Bear in mind that a lower pay may not necessarily be in terms of amount but value. An annual salary of five million naira in Nigeria may be a lot, but a household that earns the dollar equivalent of the same amount as annual income in Canada will be considered low income/poor.
Category 2: Those who consider themselves bigger than small jobs
If you’re the kind of person who does not see the dignity in labour, and you have no regard for people who do what we Nigerians derogatorily refer to as “menial jobs,” then, Canada may just not be for you.
I’d like to think that we have established over the course of the series that Canada can throw you some major curveballs. And one of those curveballs is that you may find yourself needing to do “survival jobs” if, after a period of job hunting, you fail to land your desired job.
You will need to make ends meet. You will need to pay your bills – rent, utilities, childcare, auto insurance, groceries, etc. And so, if you didn’t come to Canada with a lot of money, and you don’t have the backing of a wealthy family that can keep footing your bills until you start to earn Canadian income, then at some point, you will need to take that Walmart cashier job, or that McDonald’s attendant job, or that Warehouse shipper job, or that security guard job, or that data entry clerk job, or that Uber driving job.
In fact, there may be more immigrants who travel this route to securing their Canadian dream than those who don’t.
At least six of ten immigrants I know who are now settled and doing well had to work a survival job at some point. What you will find is that what we call survival jobs are actually full-fledged careers for many Canadians.

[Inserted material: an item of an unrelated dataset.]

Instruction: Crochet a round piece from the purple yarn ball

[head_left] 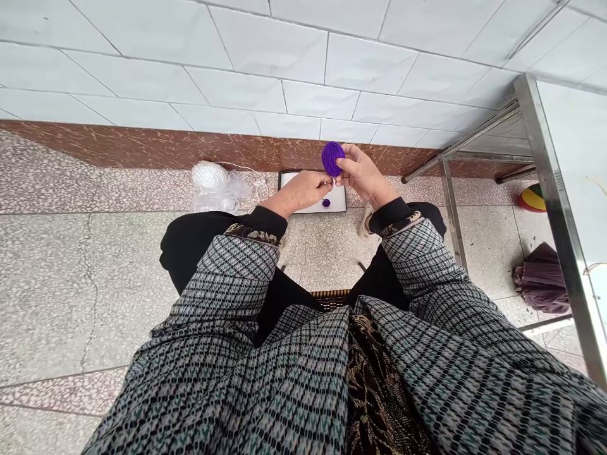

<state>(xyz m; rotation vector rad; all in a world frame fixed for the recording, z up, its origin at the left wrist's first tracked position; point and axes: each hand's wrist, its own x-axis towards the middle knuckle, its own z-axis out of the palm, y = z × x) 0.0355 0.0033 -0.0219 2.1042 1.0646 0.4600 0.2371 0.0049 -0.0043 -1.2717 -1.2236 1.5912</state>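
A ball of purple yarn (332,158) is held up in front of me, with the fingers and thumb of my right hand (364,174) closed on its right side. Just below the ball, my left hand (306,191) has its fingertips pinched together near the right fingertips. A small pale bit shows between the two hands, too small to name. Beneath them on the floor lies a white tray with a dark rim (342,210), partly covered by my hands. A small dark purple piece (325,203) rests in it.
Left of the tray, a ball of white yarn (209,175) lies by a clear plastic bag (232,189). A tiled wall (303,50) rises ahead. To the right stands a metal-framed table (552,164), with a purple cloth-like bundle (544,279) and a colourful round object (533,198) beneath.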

You will find a Canadian who has worked as a cashier for thirty years with Walmart and they’re living happy, contented lives. You will find another who has been working as a warehouse associate and doing backbreaking work for twenty years with FedEx Supply Chain and they’re doing just fine – even going abroad on vacations in summer.
You cannot afford to go to work with the “survival job” orientation in these same places where people have built lifetime careers. You will be resented and will eventually be fired!
There will be no one to sympathise with you that you were a manager in your home country and now must work in a warehouse to make ends meet. You who once issued orders back home will now be ordered around by someone younger and less educated than you. You will find yourself having to do thankless jobs that you never imagined you would do, and in the company of people whom you may never have had cause to cross paths with, in your high-flying career back home. And you will be required to put your heart and soul into the cleaning job just as you would a job paying a six or seven figure salary. You will earn every dollar you’re paid. Nonchalance will be punished with dismissal.
Again, not everyone experiences this, but many do. Be mindful and be prepared for this possibility.
I recently read the story of an immigrant lawyer from the Middle East who has a thriving private law practice in Ontario. When he moved to Canada, he could not find any white-collar jobs. Obviously, he couldn’t practice law because that is a regulated occupation in Canada. He had to work at a warehouse for two years while going to school and writing his qualifying exams. Once he passed the Canadian Bar, he set off on a totally different direction and went on to start what would become a successful practice.
I was speaking with a fellow Nigerian at an event my office organised in December. This great guy works as a business analyst with one of the prominent telecommunications companies here in Canada. When he first arrived in Calgary, he had to work on a minimum wage job as a customer service operator. At the time that he was hired for the customer service job, he was the first Nigerian to work in that department in that company. By the time he was leaving to resume at his current job, the department was 70% Nigerian. Because of his commitment and resourcefulness doing a low-paying job, his departmental head requested that he recommend people for vacancies within the department. He simply kept referring other Nigerians who had newly arrived and were finding transitional jobs. The guy’s boss from the minimum wage job became one of his references for his high paying business analysis job – providing glowing recommendations on his behalf to his new employer.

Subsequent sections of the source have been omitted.